Closed fabianp closed 9 years ago
It will take time for me to review this as I need to re-read the SAGA paper.
@adefazio We are planning to add SAGA to lightning. Your help reviewing this PR would be welcome.
I can offer some assistance if needed. I'm familiar with cython. If you have a working SAG implementation I would not expect any problems moving to SAGA. Please let me know if you have any specific questions.
Thanks @adefazio , this PR implements SAGA based on lightning's SAG implementation (I took inspiration from the cython code at the end of your paper).
I have one question tough. In order to evaluate the prox, I need to finallize
the weight vector, is that right? i.e. I need to apply all missing updates before I can perform the prox update.

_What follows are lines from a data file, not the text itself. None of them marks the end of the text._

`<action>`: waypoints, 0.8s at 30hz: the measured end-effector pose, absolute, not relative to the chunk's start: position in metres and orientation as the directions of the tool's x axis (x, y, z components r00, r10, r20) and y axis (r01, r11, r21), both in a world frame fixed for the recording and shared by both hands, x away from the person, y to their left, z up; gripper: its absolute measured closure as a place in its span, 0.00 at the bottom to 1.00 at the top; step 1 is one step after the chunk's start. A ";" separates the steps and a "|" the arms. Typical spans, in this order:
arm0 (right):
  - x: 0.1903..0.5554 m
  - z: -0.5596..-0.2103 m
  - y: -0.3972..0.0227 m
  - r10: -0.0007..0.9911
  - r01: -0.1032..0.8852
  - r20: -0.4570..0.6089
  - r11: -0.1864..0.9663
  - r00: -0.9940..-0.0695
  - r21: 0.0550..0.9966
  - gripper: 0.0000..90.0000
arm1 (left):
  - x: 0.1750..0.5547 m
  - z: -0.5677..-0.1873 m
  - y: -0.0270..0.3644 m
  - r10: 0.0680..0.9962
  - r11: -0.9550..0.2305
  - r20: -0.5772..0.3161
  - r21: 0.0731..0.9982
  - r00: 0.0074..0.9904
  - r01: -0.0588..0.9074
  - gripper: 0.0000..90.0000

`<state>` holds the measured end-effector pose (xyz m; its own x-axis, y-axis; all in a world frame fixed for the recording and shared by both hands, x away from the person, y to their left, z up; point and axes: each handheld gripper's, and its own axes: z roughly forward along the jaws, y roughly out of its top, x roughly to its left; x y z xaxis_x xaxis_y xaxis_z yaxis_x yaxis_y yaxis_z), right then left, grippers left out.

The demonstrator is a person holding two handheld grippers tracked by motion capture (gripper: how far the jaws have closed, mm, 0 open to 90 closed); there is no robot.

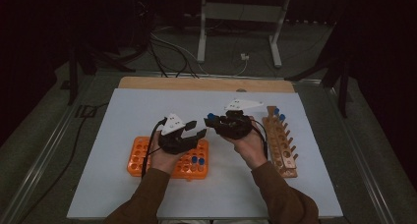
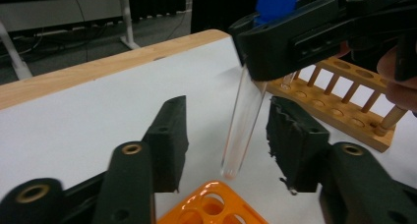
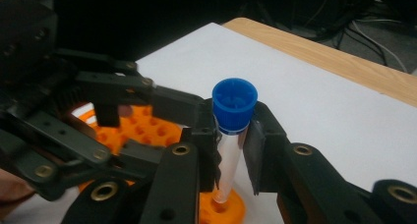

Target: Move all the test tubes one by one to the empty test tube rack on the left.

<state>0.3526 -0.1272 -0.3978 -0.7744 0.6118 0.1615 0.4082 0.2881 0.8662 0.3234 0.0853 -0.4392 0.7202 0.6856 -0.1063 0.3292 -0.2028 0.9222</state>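
Blue-capped tube (image 3: 230,130) in R gripper (image 3: 235,150) fingers

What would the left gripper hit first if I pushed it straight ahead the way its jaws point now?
Probably the clear test tube with the blue cap, shut in the right gripper. It hangs between the left gripper's pads without touching them. Beyond it lie the white mat and the wooden rack, though depth is unclear.

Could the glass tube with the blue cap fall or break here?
Maybe. The right tool grips the test tube only just below its blue cap, so the long end could swing. The left tool has open jaws on either side of it; closing off-centre might knock it. Its tip hangs above the orange rack and could catch the rim.
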 end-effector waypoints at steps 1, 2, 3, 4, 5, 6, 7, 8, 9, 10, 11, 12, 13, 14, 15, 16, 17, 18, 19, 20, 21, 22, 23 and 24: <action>0.352 -0.398 -0.125 0.607 0.407 0.164 0.287 -0.778 0.867 0.85 | 0.323 -0.439 0.085 0.683 -0.208 -0.100 0.923 0.724 0.324 0.64; 0.352 -0.398 -0.124 0.603 0.408 0.166 0.289 -0.780 0.866 0.85 | 0.323 -0.439 0.084 0.680 -0.211 -0.096 0.924 0.727 0.320 0.66; 0.351 -0.398 -0.122 0.600 0.409 0.170 0.287 -0.782 0.866 0.85 | 0.323 -0.440 0.084 0.678 -0.212 -0.096 0.924 0.729 0.319 0.69; 0.351 -0.398 -0.121 0.596 0.408 0.171 0.288 -0.785 0.866 0.85 | 0.323 -0.440 0.083 0.677 -0.216 -0.092 0.924 0.730 0.317 0.71; 0.350 -0.399 -0.120 0.593 0.408 0.172 0.290 -0.787 0.866 0.85 | 0.323 -0.440 0.083 0.674 -0.220 -0.088 0.924 0.734 0.312 0.73; 0.350 -0.399 -0.119 0.590 0.408 0.173 0.292 -0.788 0.865 0.85 | 0.323 -0.440 0.083 0.673 -0.222 -0.083 0.925 0.735 0.308 0.76; 0.350 -0.399 -0.118 0.588 0.408 0.174 0.292 -0.790 0.865 0.85 | 0.323 -0.440 0.083 0.670 -0.222 -0.081 0.926 0.738 0.304 0.77; 0.349 -0.399 -0.118 0.588 0.407 0.173 0.291 -0.790 0.866 0.85 | 0.323 -0.440 0.083 0.667 -0.223 -0.079 0.928 0.741 0.300 0.79; 0.350 -0.399 -0.118 0.587 0.408 0.175 0.291 -0.790 0.865 0.85 | 0.322 -0.441 0.083 0.663 -0.228 -0.076 0.927 0.745 0.297 0.81; 0.350 -0.399 -0.119 0.587 0.410 0.179 0.289 -0.790 0.865 0.85 | 0.322 -0.441 0.082 0.660 -0.233 -0.071 0.927 0.748 0.294 0.82; 0.350 -0.399 -0.119 0.587 0.412 0.181 0.288 -0.789 0.864 0.85 | 0.322 -0.441 0.082 0.659 -0.235 -0.069 0.927 0.749 0.292 0.84; 0.350 -0.399 -0.119 0.588 0.412 0.180 0.288 -0.789 0.864 0.85 | 0.322 -0.441 0.081 0.658 -0.238 -0.064 0.928 0.750 0.287 0.84; 0.349 -0.399 -0.119 0.588 0.413 0.181 0.288 -0.788 0.864 0.85 | 0.321 -0.441 0.080 0.657 -0.242 -0.058 0.928 0.752 0.282 0.85; 0.350 -0.399 -0.120 0.586 0.412 0.181 0.287 -0.790 0.865 0.84 | 0.320 -0.441 0.079 0.658 -0.242 -0.054 0.929 0.751 0.279 0.86; 0.349 -0.399 -0.121 0.583 0.410 0.184 0.282 -0.791 0.867 0.79 | 0.320 -0.441 0.079 0.662 -0.242 -0.052 0.929 0.748 0.278 0.86; 0.349 -0.399 -0.123 0.584 0.407 0.183 0.278 -0.791 0.870 0.73 | 0.320 -0.441 0.079 0.662 -0.239 -0.055 0.930 0.748 0.280 0.86; 0.349 -0.398 -0.124 0.587 0.401 0.179 0.273 -0.790 0.874 0.67 | 0.320 -0.441 0.080 0.662 -0.237 -0.059 0.930 0.747 0.283 0.86; 0.349 -0.398 -0.127 0.593 0.402 0.180 0.265 -0.785 0.877 0.60 | 0.321 -0.442 0.081 0.665 -0.231 -0.064 0.930 0.744 0.287 0.86; 0.349 -0.397 -0.129 0.597 0.402 0.183 0.255 -0.781 0.879 0.54 | 0.322 -0.442 0.082 0.669 -0.229 -0.066 0.929 0.740 0.290 0.86; 0.349 -0.397 -0.132 0.604 0.403 0.186 0.244 -0.775 0.882 0.50 | 0.322 -0.443 0.083 0.673 -0.227 -0.069 0.928 0.737 0.295 0.86; 0.349 -0.396 -0.135 0.615 0.404 0.189 0.232 -0.766 0.885 0.46 | 0.322 -0.443 0.085 0.676 -0.225 -0.072 0.927 0.733 0.299 0.86; 0.349 -0.396 -0.137 0.624 0.403 0.187 0.223 -0.758 0.887 0.42 | 0.322 -0.444 0.086 0.679 -0.219 -0.078 0.928 0.730 0.303 0.86; 0.349 -0.396 -0.140 0.634 0.401 0.183 0.218 -0.752 0.890 0.37 | 0.322 -0.444 0.088 0.681 -0.217 -0.084 0.926 0.728 0.309 0.86; 0.349 -0.396 -0.142 0.646 0.399 0.175 0.217 -0.743 0.891 0.31 | 0.322 -0.445 0.089 0.683 -0.212 -0.088 0.926 0.725 0.313 0.86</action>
<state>0.3490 -0.1421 -0.3961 -0.7430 0.6460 0.1752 0.3987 0.2168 0.8911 0.3224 0.0888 -0.4450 0.7253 0.6828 -0.0884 0.3128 -0.2124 0.9258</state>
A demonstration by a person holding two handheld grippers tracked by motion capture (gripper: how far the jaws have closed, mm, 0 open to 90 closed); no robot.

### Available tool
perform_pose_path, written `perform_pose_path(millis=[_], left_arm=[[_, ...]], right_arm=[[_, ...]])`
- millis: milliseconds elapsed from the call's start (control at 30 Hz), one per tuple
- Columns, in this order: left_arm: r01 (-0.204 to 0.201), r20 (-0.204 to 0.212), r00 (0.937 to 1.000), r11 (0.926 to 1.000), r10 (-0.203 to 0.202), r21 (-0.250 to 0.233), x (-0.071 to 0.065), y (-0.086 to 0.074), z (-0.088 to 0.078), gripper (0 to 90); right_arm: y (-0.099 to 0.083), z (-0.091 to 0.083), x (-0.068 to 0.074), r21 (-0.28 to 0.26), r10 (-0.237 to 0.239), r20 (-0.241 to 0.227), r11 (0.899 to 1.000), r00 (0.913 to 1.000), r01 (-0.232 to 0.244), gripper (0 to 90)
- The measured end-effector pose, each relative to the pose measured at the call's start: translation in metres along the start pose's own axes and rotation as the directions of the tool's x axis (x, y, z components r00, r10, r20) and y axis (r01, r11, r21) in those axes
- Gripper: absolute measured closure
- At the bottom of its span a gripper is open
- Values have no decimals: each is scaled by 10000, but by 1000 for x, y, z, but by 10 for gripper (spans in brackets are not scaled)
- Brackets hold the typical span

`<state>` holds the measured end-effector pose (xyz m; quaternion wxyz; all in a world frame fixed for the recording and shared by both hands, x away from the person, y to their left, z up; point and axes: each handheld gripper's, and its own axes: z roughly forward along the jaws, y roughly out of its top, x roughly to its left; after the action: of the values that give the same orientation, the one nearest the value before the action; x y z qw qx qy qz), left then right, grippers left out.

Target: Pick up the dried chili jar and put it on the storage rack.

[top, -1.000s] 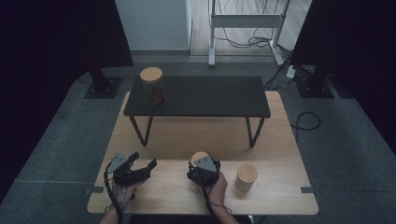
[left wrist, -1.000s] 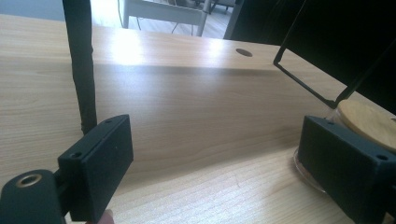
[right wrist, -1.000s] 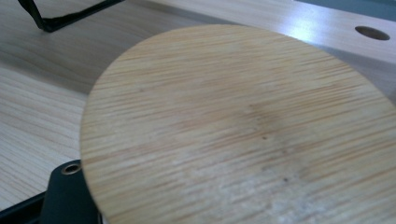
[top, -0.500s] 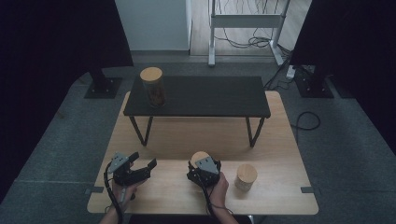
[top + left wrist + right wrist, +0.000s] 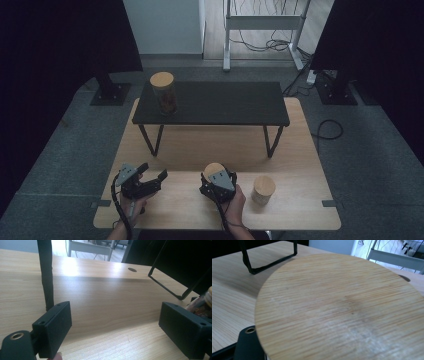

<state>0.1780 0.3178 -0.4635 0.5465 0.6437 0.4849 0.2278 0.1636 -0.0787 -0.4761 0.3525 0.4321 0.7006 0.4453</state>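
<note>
1. High view: the right hand-held gripper [image 5: 218, 181] sits at the desk's [image 5: 210, 147] near edge, clamped on a wooden-lidded jar [image 5: 214, 172]. A second lidded jar [image 5: 263, 189] stands just beside it to the right, and a third jar [image 5: 163, 93] stands on the left end of the black riser shelf [image 5: 220, 103] farther back. The left hand-held gripper [image 5: 146, 178] hovers low over the desk well to the left, jaws apart and empty; they have just been closing slightly with nothing between them.

2. Left gripper view: both black jaws stand wide over bare wood, nothing between the pads. The held jar's glass side [image 5: 200, 305] peeks in at the right edge, next to the riser's leg [image 5: 172, 290]. Judgement: this hand stays idle, so it is best kept clear of the lift path.

3. Right gripper view: the jar's round wooden lid [image 5: 342, 310] is right up against the lens, with the riser leg [image 5: 269, 263] behind. How the pads meet the glass cannot be seen here. Judgement: the step looks like a lift towards the shelf. It goes well if the jar stays upright, the squeeze holds firm on the glass below the lid, the rise clears the shelf edge, and the swing avoids the neighbouring jar.
</note>
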Motion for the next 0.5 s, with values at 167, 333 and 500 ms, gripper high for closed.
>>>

CC @zermelozf who is interested by this PR
@fabianp Doing a finalize like you suggest is one way to do it, and I would recommend that for dense problems, where the jit updating is not really necessary anyway. If the user is supplying a custom prox function, you will probably need to do it that way. For sparse problems, you can include the prox update in the jit calculation in simple cases. For example, with a L1 prox, and with no L2 regulariser, you can just apply the multiple missed shrinkage updates in closed form as a single shrinkage just-in-time. It becomes more complex when you have both L1 and L2, probably requiring some clever coding.
@fabianp I'd suggest starting with the naive implementation, write unit tests (for both dense and sparse inputs) then implement the smart JIT trick.
@adefazio Does SAGA work well even without any L2 regularization?
SAGA/SAG can be used without L2 regularisation. The SDCA method requires L2 or a strongly convex regulariser of some sort.
superseded by PR #38
Here is a WIP of the SAGA implementation to get some feedback on the API and implementation.
The implementation is just a flag in the _sag_fit routine, I thought this was the simplest. Then I duplicated the SAGClassifier and SAGRegressor with a SAGA* counterpart.
The main thing TODO is the implementation of the proximal step (that's the advantage over SAG :-), but at least now the tests for SAG pass when a SAGA object is used instead.